Kinnevik AB said it has launch of an accelerated bookbuilding process to institutional investors of approximately 10.9 million existing shares in Rocket Internet SE. The Placing Shares represent 6.6 percent of the Company’s issued share capital and constitute Kinnevik’s entire remaining shareholding in the Company.
The company disclosed that Joh. Berenberg, Gossler & Co. KG will be acting as Sole Bookrunner in the Transaction. The placement price is subject to agreement between Berenberg and Kinnevik at the close of the bookbuilding process, and the results of the Transaction will be announced as soon as practicable thereafter.
The announcement as released by Kinnevik signal the end of a special relationship that more or less ‘turned sour’ after the two companies clashed on methodologies for valuing companies they both have stakes in.
It could be recalled that Kinnevik first took the bold step by first selling half of its holding in Rocket Internet. The move saw Rocket Internet’s stock losing serious value on the Frankfurt Stock Exchange.
This development means a whole lot to the European and tech investment space. At the surface level, it means Rocket Internet has lost one of its most committed investor for some of it’s it biggest European tech startup such as Global Fashion Group, Home24 and Linio. On the very serious side of things, Kinnevik and Rocket Internet have more or less declared that they are out to compete with each other ‘squarely’.
Take Nigeria for example, Rocket Internet owns a little above 20% stake in Jumia, a general merchandise eCommerce company that competes head on with Konga where Kinnevik holds about 44% stake with the backing of Naspers as co-investor. The ‘divorce’ between Rocket Internet and Kinnevik means a whole lot for these two startups that are trying to cut losses and make their first profit since they started.
Analysts see various scenarios. First might be a fresh funding round for Konga that might be led by Kinnevik to either buy-off Naspers stake in the business or buy a substantial stake that will give it full control of Konga. The last time Konga raised funding was in 2014 when the company raised USD65 million Series C funding from Kinnevik and Naspers. Both companies have not publicly confirmed any latest injection into the company.
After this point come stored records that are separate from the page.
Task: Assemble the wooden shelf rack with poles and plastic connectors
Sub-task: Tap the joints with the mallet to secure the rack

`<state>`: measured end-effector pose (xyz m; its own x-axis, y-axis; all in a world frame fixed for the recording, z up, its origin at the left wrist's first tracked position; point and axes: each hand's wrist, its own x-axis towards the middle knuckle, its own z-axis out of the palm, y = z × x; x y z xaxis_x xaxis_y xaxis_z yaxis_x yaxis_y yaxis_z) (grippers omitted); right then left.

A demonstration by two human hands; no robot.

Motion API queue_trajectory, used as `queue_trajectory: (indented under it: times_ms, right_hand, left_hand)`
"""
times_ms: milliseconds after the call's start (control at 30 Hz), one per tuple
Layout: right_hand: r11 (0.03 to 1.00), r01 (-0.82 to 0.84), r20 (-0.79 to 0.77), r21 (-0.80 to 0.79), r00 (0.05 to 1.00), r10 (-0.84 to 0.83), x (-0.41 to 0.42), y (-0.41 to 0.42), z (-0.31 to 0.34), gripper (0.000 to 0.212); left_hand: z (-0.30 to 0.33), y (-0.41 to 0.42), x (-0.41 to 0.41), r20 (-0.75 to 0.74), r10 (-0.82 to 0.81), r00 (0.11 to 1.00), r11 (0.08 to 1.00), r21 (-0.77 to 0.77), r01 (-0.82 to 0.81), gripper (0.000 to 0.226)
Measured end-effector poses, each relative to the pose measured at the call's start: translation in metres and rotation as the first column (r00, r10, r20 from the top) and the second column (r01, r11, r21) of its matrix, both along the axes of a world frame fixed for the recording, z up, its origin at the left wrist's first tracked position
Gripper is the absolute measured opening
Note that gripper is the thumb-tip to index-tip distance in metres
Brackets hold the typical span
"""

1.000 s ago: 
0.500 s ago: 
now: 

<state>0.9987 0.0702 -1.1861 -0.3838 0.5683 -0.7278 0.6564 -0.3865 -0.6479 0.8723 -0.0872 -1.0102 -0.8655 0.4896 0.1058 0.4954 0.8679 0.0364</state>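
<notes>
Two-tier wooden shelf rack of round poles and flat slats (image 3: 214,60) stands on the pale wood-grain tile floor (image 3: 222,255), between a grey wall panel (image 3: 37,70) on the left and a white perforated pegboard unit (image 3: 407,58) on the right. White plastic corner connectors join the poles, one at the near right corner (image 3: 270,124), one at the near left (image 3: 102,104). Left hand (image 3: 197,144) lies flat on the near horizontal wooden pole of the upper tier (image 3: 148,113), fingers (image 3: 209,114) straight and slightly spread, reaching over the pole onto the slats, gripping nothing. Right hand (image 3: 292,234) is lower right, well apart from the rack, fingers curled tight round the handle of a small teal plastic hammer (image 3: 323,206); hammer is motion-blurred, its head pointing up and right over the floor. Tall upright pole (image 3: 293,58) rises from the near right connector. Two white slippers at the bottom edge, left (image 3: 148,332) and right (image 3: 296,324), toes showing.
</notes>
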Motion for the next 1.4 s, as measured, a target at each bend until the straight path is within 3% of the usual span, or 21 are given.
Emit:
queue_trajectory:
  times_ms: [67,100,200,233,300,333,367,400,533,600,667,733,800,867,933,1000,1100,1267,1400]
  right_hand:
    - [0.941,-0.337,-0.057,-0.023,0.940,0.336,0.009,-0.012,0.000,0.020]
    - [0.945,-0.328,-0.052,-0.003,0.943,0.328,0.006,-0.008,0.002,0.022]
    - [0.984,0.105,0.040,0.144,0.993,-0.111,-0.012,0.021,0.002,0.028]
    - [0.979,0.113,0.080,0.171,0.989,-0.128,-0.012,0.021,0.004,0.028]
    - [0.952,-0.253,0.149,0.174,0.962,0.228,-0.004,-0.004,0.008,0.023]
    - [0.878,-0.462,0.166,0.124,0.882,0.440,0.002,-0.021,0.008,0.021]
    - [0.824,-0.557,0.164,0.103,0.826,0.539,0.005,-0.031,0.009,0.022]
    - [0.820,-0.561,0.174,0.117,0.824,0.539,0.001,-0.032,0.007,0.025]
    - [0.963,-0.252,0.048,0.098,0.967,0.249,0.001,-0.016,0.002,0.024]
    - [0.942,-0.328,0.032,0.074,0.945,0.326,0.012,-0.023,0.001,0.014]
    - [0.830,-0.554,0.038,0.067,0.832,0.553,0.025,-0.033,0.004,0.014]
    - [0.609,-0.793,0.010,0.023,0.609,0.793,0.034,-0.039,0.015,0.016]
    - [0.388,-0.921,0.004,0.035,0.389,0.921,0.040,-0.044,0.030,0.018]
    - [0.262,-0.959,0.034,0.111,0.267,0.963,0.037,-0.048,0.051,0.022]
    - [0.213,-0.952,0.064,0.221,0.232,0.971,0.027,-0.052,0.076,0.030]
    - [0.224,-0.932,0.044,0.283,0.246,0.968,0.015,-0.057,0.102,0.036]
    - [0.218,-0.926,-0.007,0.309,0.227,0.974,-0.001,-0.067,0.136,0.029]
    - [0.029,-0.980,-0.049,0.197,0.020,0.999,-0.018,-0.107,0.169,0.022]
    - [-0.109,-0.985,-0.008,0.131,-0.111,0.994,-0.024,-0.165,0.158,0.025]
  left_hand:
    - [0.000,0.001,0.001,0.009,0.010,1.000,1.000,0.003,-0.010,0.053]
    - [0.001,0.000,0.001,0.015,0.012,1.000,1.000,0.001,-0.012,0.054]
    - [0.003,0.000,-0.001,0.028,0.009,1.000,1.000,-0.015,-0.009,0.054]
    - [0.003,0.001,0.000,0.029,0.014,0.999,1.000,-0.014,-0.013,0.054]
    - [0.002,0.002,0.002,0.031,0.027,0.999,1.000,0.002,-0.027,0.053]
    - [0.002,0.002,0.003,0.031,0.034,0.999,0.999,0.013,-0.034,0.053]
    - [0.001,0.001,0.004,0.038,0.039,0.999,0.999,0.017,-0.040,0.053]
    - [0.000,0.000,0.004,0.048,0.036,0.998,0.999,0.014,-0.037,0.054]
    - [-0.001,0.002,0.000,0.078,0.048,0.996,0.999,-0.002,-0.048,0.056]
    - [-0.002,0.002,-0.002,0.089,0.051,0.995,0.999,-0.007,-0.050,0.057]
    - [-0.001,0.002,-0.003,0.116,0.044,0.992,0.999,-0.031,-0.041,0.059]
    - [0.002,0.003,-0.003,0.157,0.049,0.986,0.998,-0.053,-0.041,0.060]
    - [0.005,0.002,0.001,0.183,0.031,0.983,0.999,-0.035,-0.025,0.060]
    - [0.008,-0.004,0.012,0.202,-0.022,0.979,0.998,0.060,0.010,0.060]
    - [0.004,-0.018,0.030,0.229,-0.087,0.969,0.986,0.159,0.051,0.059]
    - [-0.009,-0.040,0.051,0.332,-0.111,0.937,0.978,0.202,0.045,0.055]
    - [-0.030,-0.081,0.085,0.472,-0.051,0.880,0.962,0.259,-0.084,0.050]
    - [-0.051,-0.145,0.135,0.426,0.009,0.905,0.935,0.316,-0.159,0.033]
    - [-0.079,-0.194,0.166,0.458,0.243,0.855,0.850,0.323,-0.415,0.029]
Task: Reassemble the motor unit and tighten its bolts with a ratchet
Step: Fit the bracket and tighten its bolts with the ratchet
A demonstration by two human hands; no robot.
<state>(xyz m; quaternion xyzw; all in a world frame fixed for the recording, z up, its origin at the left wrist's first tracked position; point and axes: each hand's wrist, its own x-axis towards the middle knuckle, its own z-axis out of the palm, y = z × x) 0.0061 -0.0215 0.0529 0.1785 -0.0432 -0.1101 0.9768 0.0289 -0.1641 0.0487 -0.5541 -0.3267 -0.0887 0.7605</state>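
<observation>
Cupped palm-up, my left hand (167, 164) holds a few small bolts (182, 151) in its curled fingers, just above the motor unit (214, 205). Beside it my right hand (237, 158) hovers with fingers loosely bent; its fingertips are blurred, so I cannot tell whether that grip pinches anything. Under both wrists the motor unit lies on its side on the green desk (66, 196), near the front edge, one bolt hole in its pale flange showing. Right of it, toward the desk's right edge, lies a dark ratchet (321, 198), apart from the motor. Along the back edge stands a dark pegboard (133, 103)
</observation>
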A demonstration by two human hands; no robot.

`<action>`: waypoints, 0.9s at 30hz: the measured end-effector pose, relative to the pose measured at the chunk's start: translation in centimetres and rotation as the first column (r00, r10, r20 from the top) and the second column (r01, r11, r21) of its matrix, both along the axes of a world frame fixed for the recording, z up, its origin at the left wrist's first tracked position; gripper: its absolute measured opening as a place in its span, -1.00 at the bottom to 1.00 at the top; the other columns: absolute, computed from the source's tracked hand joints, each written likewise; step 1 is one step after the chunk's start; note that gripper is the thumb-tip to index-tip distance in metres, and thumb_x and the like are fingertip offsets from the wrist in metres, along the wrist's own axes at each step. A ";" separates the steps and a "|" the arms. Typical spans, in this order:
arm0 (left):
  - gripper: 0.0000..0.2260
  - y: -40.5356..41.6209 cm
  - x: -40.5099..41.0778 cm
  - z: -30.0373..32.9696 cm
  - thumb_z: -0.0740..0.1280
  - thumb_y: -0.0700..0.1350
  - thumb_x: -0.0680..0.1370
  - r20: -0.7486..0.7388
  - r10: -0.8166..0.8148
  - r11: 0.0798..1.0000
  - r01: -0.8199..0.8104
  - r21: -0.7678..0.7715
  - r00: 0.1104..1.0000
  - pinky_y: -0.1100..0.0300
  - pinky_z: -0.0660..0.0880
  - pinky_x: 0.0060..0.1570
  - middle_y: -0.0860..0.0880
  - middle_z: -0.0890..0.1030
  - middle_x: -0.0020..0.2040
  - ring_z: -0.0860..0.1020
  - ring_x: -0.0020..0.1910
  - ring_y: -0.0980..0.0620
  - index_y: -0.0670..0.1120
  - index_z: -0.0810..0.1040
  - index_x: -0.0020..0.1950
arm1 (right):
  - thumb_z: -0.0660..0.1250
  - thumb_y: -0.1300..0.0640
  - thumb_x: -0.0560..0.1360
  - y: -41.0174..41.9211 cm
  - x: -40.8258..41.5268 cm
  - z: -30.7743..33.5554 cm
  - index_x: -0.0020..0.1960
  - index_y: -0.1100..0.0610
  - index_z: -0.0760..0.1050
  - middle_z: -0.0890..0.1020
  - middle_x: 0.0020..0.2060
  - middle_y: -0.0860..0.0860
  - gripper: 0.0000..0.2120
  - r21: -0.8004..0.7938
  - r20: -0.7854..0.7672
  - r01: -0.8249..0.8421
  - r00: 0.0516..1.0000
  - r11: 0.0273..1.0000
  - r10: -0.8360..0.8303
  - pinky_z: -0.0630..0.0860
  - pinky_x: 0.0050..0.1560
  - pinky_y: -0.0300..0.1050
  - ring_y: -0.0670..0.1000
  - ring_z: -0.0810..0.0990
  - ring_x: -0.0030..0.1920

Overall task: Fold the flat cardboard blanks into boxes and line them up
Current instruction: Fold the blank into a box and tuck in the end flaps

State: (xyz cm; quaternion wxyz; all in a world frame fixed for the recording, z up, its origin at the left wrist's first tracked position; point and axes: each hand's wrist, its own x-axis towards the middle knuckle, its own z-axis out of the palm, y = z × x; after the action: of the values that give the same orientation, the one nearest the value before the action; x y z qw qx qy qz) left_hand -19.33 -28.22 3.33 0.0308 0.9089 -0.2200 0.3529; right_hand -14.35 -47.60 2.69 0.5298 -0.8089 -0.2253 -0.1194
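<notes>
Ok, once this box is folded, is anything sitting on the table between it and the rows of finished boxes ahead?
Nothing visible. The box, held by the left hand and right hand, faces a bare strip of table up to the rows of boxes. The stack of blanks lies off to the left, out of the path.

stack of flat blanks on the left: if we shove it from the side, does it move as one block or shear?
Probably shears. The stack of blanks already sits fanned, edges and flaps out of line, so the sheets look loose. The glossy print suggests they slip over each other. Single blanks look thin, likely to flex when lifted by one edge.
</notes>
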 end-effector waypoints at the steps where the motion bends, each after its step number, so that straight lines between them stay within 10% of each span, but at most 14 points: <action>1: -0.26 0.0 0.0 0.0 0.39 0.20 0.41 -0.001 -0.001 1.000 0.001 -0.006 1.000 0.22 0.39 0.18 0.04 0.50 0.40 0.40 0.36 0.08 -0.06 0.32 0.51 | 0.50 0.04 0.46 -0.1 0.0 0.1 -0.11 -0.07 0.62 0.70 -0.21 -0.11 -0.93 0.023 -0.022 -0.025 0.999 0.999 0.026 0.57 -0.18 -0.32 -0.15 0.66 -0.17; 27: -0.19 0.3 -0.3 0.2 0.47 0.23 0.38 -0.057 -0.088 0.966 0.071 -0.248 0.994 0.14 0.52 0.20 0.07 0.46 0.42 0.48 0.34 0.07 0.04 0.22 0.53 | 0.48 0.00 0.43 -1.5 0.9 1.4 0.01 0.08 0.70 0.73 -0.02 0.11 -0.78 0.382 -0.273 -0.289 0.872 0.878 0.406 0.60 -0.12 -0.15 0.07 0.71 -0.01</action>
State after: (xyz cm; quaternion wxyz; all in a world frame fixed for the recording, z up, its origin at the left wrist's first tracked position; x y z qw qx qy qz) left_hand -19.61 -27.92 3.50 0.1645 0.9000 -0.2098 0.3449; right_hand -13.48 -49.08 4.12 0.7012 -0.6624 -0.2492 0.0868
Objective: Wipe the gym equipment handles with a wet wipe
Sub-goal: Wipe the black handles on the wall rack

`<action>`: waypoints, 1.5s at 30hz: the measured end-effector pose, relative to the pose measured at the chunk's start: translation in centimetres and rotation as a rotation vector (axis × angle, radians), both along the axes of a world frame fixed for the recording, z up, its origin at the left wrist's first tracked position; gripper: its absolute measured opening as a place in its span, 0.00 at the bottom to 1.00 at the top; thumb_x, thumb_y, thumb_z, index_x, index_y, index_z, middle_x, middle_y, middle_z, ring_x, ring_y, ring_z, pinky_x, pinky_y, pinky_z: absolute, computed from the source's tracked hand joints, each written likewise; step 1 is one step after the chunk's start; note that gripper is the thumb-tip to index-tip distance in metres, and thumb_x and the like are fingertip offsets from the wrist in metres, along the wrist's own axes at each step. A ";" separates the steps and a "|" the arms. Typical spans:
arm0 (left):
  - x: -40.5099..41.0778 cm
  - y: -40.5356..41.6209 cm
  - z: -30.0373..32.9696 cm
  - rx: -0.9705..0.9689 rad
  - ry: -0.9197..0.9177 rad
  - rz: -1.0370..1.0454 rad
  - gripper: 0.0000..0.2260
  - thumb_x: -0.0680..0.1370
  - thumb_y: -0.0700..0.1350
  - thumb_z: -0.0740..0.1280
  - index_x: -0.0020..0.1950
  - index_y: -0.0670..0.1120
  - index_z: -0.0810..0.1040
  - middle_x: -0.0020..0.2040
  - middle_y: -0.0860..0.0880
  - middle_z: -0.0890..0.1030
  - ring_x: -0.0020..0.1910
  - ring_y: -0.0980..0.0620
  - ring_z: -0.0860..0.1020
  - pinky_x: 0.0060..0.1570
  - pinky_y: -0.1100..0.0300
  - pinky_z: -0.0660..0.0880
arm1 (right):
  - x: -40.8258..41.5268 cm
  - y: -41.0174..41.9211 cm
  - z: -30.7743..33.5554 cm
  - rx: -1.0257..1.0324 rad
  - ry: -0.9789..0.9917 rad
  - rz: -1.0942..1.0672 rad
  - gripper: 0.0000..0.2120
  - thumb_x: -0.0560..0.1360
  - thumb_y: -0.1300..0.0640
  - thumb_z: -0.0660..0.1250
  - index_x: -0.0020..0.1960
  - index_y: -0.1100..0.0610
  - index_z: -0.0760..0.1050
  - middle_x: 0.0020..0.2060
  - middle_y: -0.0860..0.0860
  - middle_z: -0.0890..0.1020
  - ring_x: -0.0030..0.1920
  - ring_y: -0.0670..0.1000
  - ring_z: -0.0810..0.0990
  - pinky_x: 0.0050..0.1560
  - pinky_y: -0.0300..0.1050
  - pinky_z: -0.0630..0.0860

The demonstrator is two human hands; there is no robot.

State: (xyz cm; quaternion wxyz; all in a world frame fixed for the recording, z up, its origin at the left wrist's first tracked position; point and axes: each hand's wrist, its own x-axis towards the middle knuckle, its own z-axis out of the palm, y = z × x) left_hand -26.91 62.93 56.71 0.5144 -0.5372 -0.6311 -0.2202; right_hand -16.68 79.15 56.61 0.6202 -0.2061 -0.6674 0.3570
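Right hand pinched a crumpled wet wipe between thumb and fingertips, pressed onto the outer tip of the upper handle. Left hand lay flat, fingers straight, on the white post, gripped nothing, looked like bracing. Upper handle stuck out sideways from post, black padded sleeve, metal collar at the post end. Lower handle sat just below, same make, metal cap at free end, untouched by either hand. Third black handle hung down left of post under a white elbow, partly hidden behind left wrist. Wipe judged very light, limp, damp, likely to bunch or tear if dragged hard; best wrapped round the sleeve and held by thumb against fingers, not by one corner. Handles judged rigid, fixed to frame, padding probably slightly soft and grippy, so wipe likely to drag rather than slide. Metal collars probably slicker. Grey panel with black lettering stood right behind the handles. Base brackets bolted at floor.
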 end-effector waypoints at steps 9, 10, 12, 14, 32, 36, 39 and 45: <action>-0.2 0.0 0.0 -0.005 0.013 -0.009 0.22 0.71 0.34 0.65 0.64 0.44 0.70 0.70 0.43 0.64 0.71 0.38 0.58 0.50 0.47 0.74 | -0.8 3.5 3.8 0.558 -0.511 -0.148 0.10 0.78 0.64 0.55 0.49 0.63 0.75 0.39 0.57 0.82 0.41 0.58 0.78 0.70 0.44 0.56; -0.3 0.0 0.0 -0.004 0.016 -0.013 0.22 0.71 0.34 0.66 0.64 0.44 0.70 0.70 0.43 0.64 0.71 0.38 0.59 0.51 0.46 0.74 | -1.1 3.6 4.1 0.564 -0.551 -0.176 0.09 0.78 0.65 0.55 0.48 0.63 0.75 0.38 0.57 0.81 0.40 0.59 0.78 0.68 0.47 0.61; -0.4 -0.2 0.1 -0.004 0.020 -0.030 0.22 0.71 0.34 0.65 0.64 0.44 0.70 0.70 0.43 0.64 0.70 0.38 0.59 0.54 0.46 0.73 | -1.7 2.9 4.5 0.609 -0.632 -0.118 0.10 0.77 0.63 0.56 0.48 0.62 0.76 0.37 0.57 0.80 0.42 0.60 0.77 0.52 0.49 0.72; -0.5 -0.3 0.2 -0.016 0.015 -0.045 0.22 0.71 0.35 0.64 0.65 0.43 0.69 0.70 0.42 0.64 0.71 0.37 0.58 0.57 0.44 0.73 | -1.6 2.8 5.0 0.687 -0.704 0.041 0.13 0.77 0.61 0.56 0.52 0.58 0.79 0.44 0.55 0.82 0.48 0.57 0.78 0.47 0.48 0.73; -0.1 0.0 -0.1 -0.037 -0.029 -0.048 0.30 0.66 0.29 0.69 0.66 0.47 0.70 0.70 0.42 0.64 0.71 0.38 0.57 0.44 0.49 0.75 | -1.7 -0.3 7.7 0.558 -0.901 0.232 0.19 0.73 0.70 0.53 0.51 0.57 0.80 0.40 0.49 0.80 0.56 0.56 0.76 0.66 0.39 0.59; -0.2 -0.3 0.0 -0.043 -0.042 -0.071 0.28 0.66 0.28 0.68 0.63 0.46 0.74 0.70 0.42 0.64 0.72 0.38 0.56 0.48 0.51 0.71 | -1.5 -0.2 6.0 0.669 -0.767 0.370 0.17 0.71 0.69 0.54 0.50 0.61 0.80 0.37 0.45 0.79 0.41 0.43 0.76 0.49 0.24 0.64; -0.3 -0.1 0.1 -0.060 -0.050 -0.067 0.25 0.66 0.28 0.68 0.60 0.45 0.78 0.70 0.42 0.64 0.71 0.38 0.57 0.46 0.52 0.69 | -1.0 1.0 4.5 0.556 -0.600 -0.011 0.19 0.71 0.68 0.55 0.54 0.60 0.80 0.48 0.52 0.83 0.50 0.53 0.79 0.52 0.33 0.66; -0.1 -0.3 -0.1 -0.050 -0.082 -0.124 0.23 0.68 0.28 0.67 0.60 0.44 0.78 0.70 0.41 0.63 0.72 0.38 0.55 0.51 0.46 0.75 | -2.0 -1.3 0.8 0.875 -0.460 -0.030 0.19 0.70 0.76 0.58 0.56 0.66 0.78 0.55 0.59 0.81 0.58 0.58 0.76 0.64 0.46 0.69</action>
An alternative scenario is for both Naspers and Kinnevik to sell off their stake to Rocket Internet. This is an unlikely possibility but analysts who spoke to PageOne.ng are of the opinion that actions of both Naspers and Kinnevik in the last three months suggest both companies are individually reviewing their startup portfolio. Naspers has indeed activated an ‘exit-frenzy’ in the last eight to nine months.
Last year, the company suddenly announced its exit in Allegro, a European eCommerce company, selling it for USD3.2 billion. Its biggest exit this year was its co-exit in Souq.com when Naspers and other concerned investors sold the Middle East eCommerce company to Amazon for USD709 million. Its latest exit which was more or less a loss was when it announced the closing down of Markaforni, its Turkish eCommerce startup that did not break even.
As for Kinnevik, the company’s exit in Rocket Internet speaks volume. For many years, it has been a strong ally of the company. The final exit in Rocket means, it is revising its portfolio and partnerships going forward. As we know it, there are no record of dispute between Kinnevik and Naspers. Both companies will however, need to decide their future actions for Konga.